Comment on No, Steam wasn’t hacked, and your account details are safe
scops@reddthat.com 2 days agoI believe the main concern for periodic password changes is that most people won’t take the time to generate unique passwords each time. They will typically iterate a password over time, meaning a couple leaked passwords will narrow down guesswork to a trivial number of guesses and remove the benefit of the timed changes.
NIST no longer recommends password expirations except for cases where it is believed that a breach occurred.
JustAnotherKay@lemmy.world 2 days ago
The other issue with periodic password changes, particularly in the workplace but also relevant in normal life, is that it causes people to write down their password. The issues with that should be glaring enough
ripcord@lemmy.world 1 day ago
What if they write it down in a single, centralizedz password manager? Which itself could be compromised?
That’s the only way I can keep the literally 100 accounts ive accumulated over the years straight, without reusing passwords.
And while I believe that is reasonably secure in my case, if that got compromised I’d be pretty screwed (well, 2fa would probably still limit the worst of it). But most people probably wouldn’t even be that secure about it.
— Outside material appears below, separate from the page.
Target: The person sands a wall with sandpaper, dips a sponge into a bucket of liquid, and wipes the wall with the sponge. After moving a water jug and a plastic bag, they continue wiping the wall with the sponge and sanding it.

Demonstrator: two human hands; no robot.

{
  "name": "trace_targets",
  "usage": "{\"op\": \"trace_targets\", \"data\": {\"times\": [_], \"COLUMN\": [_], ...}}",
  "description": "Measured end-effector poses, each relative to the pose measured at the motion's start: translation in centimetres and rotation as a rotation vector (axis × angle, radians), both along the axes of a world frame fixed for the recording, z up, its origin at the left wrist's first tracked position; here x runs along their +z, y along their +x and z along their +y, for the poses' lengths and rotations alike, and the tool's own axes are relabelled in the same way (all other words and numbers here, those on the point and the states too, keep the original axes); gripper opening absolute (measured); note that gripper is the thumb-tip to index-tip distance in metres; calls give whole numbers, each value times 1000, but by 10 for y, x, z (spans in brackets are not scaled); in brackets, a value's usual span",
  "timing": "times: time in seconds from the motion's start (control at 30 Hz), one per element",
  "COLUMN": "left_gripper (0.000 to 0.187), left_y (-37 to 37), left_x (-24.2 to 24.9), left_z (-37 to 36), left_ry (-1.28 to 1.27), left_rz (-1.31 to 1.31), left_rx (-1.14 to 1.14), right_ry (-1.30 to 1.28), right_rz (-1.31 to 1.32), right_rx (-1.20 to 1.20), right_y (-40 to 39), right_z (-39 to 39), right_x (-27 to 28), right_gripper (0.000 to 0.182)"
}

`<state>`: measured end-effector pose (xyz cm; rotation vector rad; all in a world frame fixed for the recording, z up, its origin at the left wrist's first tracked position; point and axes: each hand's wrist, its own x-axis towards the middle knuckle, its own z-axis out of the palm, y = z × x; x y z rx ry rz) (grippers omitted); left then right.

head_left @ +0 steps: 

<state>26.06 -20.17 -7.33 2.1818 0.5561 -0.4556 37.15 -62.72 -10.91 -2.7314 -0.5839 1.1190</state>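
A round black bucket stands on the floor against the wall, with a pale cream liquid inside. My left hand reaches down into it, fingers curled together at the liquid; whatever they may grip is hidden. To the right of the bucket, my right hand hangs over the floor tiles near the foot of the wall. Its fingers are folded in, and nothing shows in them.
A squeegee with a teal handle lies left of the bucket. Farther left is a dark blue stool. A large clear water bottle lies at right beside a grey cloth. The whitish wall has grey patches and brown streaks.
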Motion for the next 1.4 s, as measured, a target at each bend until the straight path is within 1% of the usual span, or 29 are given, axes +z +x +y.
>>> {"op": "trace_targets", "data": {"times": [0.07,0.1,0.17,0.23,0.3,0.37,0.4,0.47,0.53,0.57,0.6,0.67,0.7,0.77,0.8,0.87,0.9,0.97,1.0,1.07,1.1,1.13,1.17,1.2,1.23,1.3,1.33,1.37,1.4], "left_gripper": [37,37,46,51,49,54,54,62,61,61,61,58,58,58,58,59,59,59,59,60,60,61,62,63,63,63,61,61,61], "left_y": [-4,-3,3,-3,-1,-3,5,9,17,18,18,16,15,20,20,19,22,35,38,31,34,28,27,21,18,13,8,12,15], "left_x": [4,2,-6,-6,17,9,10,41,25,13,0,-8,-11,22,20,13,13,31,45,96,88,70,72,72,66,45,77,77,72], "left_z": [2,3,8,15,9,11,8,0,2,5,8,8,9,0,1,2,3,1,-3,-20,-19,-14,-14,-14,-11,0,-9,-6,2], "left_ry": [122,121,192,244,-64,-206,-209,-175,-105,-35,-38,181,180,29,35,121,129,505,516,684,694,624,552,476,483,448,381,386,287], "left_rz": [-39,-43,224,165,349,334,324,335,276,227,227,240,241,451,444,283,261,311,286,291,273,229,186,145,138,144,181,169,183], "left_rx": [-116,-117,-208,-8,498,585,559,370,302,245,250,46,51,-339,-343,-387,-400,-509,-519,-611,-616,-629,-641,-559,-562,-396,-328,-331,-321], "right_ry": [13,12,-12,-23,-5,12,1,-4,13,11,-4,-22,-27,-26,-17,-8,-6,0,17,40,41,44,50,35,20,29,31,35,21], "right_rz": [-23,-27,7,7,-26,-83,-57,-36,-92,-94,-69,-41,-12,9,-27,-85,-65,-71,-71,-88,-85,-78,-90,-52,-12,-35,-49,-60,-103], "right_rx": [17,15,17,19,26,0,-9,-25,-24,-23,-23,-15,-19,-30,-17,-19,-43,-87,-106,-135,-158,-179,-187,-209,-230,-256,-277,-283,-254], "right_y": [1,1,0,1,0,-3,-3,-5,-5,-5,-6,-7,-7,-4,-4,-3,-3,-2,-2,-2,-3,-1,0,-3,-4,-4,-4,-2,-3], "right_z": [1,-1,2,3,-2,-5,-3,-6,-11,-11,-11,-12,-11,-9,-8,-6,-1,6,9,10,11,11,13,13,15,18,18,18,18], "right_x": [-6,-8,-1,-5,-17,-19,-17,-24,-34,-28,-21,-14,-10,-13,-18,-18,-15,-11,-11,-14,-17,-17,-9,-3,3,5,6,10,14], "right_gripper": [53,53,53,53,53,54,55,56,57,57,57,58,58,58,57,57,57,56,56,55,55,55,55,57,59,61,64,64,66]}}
mic_check_one_two@lemmy.dbzer0.com 1 day ago
Because it’s about reducing attack vectors, and your password manager isn’t likely going to be a vector. Attackers are going to try and net as many users as possible, which means (aside from heads of state or C-suite executives being spear phished) they aren’t targeting individuals… They’re targeting the companies that those individuals have accounts with. Essentially, you as an individual aren’t important enough to bother trying to hack individually. As long as your password manager has a sufficiently long password, (and you’re not one of the 1% of individuals who are rich or powerful enough to actually target), hackers won’t even bother trying.
With shared passwords, every single service you use is a potential attack vector; A breach on any of them becomes a breach on all of them, because they’re all using the same credentials. And breaches happen all the time, both because any single individual employee can be a potential weakness in the company’s security, (looking at the accountant who plugged a “lost and found” flash drive into their computer, and got the entire department hit with ransomware), and because the company is more likely to be targeted by attackers. With unique passwords and a manager, a breach on any service is only a breach on that service.
So by using a password manager, you essentially accept that breaches in individual companies are inevitable and out of your control, and work to minimize the damage that each one can do.
GreyEyedGhost@lemmy.ca 1 day ago
I asked my company if I could use a password manager and they said no. So now they get a set of rotating passwords that are the same for all my work accounts. It doesn’t really bother me - it’s their data, not mine.